*TASK DIRECTIONS:* When you reach the line in the listing below that contains "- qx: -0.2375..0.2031", begin returning lines exactly as written, and stop after the line that contains "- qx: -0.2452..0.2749". Return no other lines.

*THE DATA:*
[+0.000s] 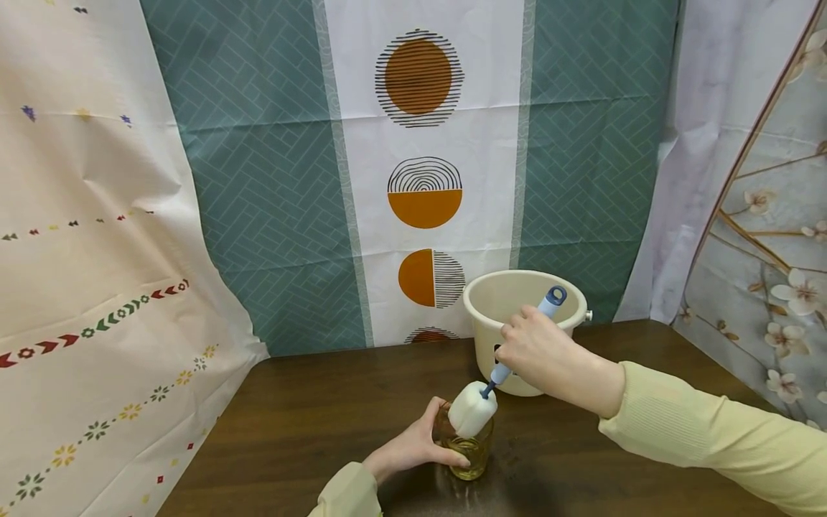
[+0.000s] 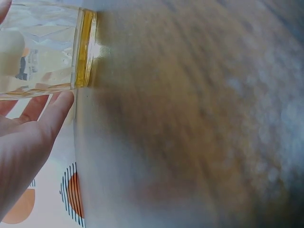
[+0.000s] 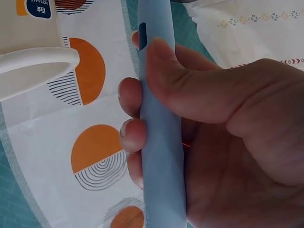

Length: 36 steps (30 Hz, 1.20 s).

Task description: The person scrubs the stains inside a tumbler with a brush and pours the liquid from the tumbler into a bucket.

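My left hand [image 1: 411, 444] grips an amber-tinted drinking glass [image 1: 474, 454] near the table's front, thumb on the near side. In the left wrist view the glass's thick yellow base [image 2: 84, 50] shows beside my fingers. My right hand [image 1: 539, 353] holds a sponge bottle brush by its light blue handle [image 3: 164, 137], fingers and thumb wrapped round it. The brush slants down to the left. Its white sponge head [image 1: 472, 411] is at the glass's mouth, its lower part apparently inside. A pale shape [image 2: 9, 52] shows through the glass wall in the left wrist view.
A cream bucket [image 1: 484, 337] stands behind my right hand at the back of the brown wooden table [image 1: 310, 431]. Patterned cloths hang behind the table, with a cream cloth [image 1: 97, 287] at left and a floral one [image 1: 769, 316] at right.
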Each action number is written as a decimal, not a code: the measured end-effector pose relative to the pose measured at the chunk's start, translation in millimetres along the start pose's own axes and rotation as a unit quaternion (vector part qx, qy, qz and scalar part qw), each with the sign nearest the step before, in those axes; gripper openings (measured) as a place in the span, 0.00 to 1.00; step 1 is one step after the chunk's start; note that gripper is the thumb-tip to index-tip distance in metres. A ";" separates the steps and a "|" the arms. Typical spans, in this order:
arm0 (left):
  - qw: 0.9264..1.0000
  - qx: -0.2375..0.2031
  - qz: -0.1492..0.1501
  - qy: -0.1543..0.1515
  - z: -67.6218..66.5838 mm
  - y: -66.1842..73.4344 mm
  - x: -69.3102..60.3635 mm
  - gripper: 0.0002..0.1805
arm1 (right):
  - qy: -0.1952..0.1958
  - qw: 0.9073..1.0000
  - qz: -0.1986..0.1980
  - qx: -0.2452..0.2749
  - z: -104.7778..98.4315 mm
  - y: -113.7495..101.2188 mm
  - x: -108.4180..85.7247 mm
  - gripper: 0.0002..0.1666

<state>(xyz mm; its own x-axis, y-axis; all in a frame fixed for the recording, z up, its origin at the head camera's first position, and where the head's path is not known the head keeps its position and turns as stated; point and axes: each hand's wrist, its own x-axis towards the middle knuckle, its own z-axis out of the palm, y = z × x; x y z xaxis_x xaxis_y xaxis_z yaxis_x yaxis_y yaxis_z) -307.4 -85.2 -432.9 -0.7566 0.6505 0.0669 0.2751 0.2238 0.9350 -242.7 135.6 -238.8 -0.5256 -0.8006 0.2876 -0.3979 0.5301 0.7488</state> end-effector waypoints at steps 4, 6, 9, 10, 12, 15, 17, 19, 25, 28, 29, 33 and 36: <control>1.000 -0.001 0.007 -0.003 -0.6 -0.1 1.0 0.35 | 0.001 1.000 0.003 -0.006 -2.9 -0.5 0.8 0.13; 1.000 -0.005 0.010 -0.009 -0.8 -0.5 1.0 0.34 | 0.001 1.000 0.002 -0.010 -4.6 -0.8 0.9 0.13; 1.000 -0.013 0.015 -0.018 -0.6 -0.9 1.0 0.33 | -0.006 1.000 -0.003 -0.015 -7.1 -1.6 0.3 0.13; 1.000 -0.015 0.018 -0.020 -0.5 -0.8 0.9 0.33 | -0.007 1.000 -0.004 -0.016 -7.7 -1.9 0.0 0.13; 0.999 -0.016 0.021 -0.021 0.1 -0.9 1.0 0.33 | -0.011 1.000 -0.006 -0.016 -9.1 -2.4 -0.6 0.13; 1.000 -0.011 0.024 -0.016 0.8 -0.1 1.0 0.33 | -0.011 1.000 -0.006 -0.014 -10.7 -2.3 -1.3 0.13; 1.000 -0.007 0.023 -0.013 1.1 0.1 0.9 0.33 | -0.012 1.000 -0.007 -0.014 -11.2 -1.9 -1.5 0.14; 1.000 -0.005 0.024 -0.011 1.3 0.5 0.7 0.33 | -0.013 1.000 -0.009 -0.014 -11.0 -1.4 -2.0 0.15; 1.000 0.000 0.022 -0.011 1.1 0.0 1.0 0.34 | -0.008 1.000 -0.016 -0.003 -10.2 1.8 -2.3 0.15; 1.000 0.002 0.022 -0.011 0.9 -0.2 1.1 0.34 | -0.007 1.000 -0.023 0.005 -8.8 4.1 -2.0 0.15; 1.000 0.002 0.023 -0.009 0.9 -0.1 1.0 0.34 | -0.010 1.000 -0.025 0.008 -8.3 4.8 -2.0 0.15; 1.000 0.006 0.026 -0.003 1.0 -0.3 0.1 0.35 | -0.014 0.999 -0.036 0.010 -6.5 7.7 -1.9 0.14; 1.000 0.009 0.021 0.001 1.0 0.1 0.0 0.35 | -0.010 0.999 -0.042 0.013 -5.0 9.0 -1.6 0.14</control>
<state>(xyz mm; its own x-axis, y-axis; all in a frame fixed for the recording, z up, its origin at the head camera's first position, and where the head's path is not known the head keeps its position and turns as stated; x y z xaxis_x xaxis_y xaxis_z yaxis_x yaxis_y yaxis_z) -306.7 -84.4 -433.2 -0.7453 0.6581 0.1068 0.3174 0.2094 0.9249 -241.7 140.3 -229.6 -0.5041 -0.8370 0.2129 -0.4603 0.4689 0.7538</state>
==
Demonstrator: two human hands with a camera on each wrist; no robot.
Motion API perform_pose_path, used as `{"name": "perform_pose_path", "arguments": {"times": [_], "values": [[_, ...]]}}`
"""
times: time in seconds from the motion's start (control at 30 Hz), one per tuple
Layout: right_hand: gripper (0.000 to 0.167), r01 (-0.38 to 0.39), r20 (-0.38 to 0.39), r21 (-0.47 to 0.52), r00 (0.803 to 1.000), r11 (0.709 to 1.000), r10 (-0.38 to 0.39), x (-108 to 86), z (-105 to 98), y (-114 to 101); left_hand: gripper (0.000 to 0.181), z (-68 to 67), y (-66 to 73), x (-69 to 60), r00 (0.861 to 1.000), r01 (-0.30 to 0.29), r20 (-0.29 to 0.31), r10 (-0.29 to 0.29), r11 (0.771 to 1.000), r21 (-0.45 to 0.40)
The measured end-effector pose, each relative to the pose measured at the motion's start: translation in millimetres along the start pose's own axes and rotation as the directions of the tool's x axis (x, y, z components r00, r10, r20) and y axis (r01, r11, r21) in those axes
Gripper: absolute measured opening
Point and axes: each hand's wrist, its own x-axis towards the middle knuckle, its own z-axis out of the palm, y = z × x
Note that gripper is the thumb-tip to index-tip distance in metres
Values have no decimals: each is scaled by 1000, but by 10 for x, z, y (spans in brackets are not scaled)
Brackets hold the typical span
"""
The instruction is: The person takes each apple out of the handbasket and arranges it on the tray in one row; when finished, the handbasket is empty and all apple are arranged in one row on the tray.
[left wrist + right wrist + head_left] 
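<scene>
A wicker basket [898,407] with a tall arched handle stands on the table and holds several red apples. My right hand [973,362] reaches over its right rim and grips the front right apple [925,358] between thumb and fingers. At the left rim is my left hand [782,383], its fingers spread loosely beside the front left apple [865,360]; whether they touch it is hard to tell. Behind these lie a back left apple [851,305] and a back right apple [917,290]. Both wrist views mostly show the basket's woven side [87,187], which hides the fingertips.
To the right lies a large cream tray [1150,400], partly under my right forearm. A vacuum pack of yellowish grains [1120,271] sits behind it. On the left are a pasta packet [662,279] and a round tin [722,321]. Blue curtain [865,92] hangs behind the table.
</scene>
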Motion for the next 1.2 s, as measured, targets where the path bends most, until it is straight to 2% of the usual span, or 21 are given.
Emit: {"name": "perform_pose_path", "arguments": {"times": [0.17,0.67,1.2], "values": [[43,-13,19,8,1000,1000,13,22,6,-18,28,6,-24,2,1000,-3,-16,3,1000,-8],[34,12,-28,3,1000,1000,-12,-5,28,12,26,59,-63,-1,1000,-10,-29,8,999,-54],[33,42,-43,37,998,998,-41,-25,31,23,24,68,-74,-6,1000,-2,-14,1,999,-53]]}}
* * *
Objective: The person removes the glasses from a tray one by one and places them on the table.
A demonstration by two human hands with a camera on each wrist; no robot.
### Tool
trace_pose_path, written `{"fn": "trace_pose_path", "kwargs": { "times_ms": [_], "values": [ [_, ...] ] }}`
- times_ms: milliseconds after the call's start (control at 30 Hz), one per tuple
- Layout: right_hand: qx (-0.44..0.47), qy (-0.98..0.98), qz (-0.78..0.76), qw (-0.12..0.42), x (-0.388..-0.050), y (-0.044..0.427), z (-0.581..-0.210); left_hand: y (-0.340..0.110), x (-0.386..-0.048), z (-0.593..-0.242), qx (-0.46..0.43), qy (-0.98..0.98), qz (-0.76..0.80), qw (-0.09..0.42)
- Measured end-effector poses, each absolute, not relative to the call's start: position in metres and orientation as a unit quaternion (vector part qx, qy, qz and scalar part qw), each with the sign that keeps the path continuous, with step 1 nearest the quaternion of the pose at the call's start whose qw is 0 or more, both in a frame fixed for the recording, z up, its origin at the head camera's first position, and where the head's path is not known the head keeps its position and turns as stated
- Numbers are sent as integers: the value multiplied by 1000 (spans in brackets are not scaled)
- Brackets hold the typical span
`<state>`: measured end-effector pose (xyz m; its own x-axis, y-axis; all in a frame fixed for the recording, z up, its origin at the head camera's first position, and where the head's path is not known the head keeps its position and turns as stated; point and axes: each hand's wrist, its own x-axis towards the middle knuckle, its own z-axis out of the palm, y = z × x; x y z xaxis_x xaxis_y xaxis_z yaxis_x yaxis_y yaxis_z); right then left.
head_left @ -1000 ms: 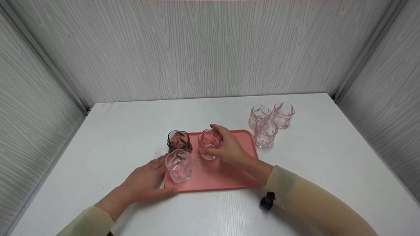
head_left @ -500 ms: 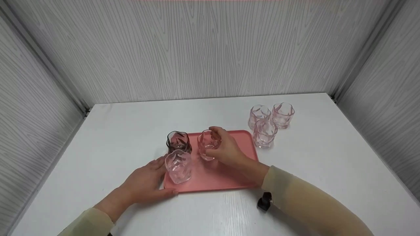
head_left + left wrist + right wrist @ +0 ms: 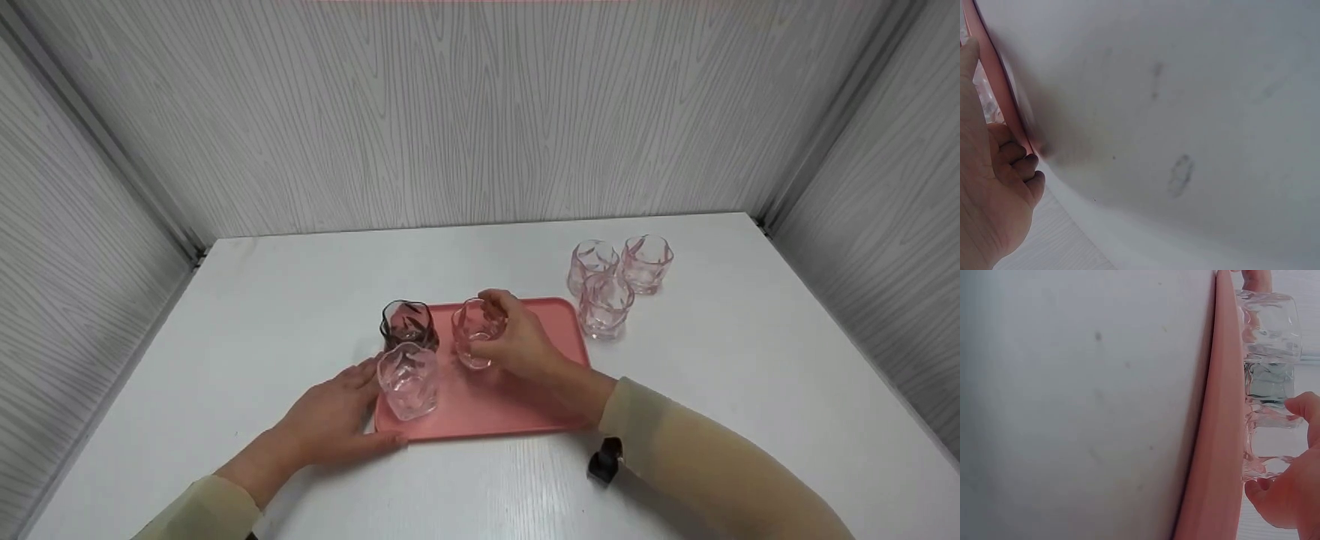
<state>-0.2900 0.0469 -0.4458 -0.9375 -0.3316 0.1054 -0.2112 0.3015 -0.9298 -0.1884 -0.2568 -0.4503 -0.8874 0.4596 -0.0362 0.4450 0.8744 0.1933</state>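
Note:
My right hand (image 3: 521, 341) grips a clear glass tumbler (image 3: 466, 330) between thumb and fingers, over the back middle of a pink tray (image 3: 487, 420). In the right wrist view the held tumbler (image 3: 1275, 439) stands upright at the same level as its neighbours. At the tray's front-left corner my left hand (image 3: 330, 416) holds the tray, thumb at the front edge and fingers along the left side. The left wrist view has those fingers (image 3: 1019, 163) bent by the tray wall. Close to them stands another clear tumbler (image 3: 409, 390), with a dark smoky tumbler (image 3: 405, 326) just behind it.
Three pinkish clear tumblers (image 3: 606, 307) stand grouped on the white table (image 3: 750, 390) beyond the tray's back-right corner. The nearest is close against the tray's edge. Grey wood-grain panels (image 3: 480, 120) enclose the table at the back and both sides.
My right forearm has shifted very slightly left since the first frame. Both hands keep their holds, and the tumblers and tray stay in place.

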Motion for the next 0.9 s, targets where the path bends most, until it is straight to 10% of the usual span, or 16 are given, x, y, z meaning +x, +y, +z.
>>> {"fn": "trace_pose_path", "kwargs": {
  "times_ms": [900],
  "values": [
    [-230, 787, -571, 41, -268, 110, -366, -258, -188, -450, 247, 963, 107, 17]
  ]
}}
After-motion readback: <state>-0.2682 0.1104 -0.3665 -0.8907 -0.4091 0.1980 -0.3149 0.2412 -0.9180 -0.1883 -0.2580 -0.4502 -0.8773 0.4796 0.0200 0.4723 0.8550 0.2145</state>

*EXERCISE RESULT:*
  - qx: -0.2375..0.2031
  - qz: -0.1492..0.1501
  - qy: -0.1543..0.1515
  - z: -67.6218..66.5838 mm
  - y: -66.1842..73.4344 mm
  - x: -69.3102..60.3635 mm
  - gripper: 0.0002..0.1805
arm1 (right):
  - qy: -0.1952..0.1958
  - qw: 0.9073..1.0000
  - qz: -0.1986..0.1980
  - qx: -0.2452..0.2749

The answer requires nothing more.